Water is a good example of what I mean. To get a drink of water the process is the same as it is ashore. You get it out of the tap in the sink.

The difference is that if you forget and leave the tap on, you run out of water pretty quickly. That's because the water on a boat comes from a tank. When the tank is empty, you are out of water.

There's no Philly water and sewer company out here.

Same goes with otherr things. There's no hardware store of food store when you untie and leave the dock. The 7-Eleven isn't a block away.

Generally the people that come to work in this industry are pretty good about things like that, but there are a few that never seem to get it.

When I crossed the Pacific from Honolulu to Seatle, we had a guy that jusst didn't seem to understand that there was a finite amount of water on a sailboat.

Time and again, he was warned, yet he never seemed to get it, even after he ran the water tank dry halfway across the ocean.

Thank God the skipper and I had planned for the occasion, as we knew the waterr tank on a Baltic 42 was small to begin with. We had seceral collapsable 5 gallon containers ratholed in his room. I was issued one and I was the water doler outer.

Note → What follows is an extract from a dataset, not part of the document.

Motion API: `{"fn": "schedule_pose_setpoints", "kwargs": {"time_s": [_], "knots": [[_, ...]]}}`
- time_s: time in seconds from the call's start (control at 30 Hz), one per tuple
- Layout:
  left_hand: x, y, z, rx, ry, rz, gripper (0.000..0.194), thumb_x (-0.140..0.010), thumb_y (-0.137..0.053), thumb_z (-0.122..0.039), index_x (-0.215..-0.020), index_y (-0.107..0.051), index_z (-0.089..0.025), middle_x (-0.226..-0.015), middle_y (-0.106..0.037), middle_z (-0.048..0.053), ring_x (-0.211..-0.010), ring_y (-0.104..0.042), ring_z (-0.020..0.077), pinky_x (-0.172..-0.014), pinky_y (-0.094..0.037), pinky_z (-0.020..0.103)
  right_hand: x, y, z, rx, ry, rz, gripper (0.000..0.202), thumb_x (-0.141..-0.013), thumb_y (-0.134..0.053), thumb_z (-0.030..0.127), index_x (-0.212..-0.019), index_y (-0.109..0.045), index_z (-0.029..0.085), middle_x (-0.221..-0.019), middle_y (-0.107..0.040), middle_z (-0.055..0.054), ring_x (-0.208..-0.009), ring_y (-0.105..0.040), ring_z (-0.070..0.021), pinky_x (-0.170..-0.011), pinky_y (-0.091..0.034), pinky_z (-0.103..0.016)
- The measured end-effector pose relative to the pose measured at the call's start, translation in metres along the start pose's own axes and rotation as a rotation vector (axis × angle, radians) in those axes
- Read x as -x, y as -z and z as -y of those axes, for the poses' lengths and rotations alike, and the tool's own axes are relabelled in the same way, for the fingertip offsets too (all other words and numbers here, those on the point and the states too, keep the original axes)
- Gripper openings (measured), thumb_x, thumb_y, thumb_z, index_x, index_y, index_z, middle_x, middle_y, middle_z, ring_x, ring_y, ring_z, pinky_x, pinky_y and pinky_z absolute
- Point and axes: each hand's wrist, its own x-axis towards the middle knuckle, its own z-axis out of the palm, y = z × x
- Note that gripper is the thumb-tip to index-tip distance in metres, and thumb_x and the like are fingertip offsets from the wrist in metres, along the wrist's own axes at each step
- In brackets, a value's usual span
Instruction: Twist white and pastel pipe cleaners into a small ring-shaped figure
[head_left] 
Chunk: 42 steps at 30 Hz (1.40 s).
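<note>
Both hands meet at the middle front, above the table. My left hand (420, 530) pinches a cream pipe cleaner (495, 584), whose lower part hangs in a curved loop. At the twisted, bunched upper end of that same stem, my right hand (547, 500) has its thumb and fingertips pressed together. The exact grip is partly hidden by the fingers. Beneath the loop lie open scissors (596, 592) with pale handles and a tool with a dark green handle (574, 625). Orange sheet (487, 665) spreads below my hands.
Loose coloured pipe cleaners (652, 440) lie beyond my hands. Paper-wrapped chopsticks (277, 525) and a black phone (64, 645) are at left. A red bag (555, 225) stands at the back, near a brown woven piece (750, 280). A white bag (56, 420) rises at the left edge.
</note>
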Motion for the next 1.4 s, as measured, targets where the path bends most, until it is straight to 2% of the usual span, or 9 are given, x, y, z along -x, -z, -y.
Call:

Much to the amusement of my skipper and another shipmate, I was a real hard nose about the way I doled the water out. I would have the guy that wanted a drink hold out his cup and I'd fill it and watch him drink it. I also made the ship's coffee.

His whining did not fall on deaf ears, on the contrary. I simply used his grousing to judge whether I was doing a good job or not. The more he groused, the more I instilled water discipline on him and the rest of the crew.

I didn't like doing this one bit, really. It would have been a whole lot nicer if the jerk had just used his head and thought.

When we reached port, the wives showed up at the pier, all 3 of them. I was single at the time, so I quietly debarked.

As I wass walking off, the jerk said to the skipper and his wife that I was a real jerk. I overheard it.

I also overheard it when the skipper told him that he considered me to be the first one he would call the next time he needed someone because I knew how to make do.

That left me walking on air all the way up to the yacht club, where I took a long, hot shower.